What you are asked to do:
Copy exactly the lines that run from the line containing "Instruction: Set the" to the end of the material below, both ends included.

Information given:
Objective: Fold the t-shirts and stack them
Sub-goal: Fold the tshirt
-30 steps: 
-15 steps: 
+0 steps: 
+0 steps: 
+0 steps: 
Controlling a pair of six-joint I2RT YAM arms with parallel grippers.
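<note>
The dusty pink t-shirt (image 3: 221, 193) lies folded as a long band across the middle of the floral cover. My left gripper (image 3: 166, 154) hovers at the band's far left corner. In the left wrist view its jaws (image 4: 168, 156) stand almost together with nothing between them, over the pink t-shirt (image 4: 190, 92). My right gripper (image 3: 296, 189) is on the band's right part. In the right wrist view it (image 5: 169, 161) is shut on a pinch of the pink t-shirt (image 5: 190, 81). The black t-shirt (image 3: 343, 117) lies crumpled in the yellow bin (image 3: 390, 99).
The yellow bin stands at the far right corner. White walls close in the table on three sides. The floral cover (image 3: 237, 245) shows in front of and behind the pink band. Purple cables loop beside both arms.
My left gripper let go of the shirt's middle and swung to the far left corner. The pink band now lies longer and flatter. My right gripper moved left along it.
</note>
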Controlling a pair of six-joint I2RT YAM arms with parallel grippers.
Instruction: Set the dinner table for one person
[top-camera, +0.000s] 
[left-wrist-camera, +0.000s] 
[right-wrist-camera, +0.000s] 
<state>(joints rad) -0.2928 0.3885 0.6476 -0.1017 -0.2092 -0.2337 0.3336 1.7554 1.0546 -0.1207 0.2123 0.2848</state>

Written reply:
Instruction: Set the dinner table for one person
[top-camera, +0.000s] 
[left-wrist-camera, +0.000s] 
[right-wrist-camera, +0.000s] 
<state>(joints rad) -0.2928 0.3885 0.6476 -0.1017 -0.2092 -0.2337 0.3336 1.7554 1.0546 -0.1207 0.2123 0.2848</state>

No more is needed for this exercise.